Beberapa menit kemudian helaan nafas panjang terdengar dari Syahbana. Karena semua Pamannya juga tak memiliki uang yang bisa dia pinjam.
"Aku harus bagaimana sekarang?" kata Syahbana dengan lesu.
Dengan perasaan bimbang Syahbana berjalan menyusuri jalan. Seperti orang kehilangan arah, dia tak tau tujuannya sekarang ke mana. Syahbana hanya mengikuti langkah kaki yang membawanya.

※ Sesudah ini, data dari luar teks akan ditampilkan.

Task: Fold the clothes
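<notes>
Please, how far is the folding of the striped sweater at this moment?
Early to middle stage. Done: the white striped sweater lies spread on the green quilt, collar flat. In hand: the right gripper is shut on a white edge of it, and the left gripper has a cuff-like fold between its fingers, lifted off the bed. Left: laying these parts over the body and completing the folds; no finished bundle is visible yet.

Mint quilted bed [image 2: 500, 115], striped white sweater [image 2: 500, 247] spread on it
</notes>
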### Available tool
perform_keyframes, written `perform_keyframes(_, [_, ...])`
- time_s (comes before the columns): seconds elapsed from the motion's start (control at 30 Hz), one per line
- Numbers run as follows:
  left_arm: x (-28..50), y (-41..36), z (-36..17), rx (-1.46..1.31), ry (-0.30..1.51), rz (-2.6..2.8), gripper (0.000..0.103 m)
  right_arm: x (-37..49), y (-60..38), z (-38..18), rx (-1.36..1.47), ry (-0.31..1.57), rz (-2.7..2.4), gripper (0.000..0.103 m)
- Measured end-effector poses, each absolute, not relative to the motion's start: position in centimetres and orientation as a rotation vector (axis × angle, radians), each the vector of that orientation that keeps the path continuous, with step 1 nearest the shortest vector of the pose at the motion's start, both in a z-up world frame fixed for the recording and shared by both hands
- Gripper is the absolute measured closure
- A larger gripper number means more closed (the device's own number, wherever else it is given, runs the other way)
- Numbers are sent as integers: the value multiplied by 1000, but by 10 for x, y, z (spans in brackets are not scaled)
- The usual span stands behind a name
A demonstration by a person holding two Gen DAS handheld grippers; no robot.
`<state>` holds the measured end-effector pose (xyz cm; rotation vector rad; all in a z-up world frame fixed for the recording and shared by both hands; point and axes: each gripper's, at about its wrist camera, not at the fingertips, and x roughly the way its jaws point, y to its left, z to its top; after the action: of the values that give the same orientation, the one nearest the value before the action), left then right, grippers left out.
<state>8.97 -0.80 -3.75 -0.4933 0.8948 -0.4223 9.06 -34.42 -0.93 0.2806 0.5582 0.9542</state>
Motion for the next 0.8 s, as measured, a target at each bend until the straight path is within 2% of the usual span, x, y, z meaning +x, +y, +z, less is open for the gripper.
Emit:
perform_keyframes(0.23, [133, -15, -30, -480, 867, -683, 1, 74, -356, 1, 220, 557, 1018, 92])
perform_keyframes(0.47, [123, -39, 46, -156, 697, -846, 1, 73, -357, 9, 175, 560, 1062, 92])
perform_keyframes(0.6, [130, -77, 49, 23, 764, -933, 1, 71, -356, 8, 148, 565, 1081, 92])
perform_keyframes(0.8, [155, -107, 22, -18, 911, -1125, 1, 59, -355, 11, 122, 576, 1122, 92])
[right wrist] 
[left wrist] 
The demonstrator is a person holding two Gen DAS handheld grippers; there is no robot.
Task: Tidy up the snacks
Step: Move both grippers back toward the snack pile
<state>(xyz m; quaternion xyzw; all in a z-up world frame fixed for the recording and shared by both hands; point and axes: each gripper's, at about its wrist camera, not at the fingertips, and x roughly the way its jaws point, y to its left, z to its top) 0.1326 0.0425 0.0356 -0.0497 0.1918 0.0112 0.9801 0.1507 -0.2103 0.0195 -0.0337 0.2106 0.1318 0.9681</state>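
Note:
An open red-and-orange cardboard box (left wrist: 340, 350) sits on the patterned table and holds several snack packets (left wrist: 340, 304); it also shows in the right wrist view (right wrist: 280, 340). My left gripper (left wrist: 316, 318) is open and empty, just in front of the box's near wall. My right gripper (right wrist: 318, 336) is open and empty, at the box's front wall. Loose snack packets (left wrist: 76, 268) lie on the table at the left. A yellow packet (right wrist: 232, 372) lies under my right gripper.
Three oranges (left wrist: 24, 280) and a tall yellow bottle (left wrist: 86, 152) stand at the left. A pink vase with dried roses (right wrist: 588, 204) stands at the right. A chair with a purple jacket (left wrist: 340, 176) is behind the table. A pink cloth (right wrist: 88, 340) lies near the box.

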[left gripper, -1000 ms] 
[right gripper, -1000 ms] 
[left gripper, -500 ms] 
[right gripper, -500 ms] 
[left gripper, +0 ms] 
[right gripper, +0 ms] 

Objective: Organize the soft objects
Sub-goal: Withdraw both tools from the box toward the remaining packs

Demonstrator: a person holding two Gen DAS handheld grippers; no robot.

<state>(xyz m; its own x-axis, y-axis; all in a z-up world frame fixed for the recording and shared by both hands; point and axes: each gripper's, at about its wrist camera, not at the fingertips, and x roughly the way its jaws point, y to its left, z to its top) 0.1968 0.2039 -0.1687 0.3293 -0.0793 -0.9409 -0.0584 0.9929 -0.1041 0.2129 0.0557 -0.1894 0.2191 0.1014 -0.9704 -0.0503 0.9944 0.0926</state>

Hingga tanpa sadar dia sudah terlalu jauh berjalan.
"Loh? Ini di mana?" gumam Syahbana dengan raut wajah bingung.
"Kok bisa sampai di sini?" ucapnya sambil menatap ke sekelilinya dengan raut wajah lesu.
Dengan langkah lesu, Syahbana mencoba mencari jalan pulang. Sudah cukup lama Syahbana berjalan, tapi dia masih tak tau dirinya berada di mana. Hingga dia melihat kejahatan di depannya.
Di sana ada seorang wanita paruh baya yang sedang di begal oleh segerombol anak remaja. Saat melihat kejadian di depannya, tiba-tiba Syahbana teringat sosok Ibunya yang sedang terbaring lemah di rumah sakit.
Dulu Ibunya pernah di rampok saat ingin berbelanja di pasar. Syahbana kecil yang melihat itu hanya bisa menangis saat ibunya di dorong paksa oleh sang perampok. Sejak saat itu Syahbana ingin mejadi kuat dan bisa melindungi ibunya. Diam-diam Syahbana belajar ilmu bela diri beberapa tahun.
Dengan langkah lebar Syahbana berjalan ke arah segerombolan orang tadi.
"Assalamualaikum" sapa Syahbana dengan senyum manisnya.
Dengan raut wajah bingung, segerombolan anak remaja tadi melihat ke arah Syahbana.
"Kalian sedang apa?" tanya Syahbana pura-pura tak tau.
"Cewek cantik bro" kata pemuda salah satu dengan senyum penuh arti.
“Dih, cowok mesum!” batin Syahbana masih memasang senyum manisnya.
"Lagi main tarik-tarikan ya? Aku boleh ikut?" tanya Syahbana dengan senyum menawan.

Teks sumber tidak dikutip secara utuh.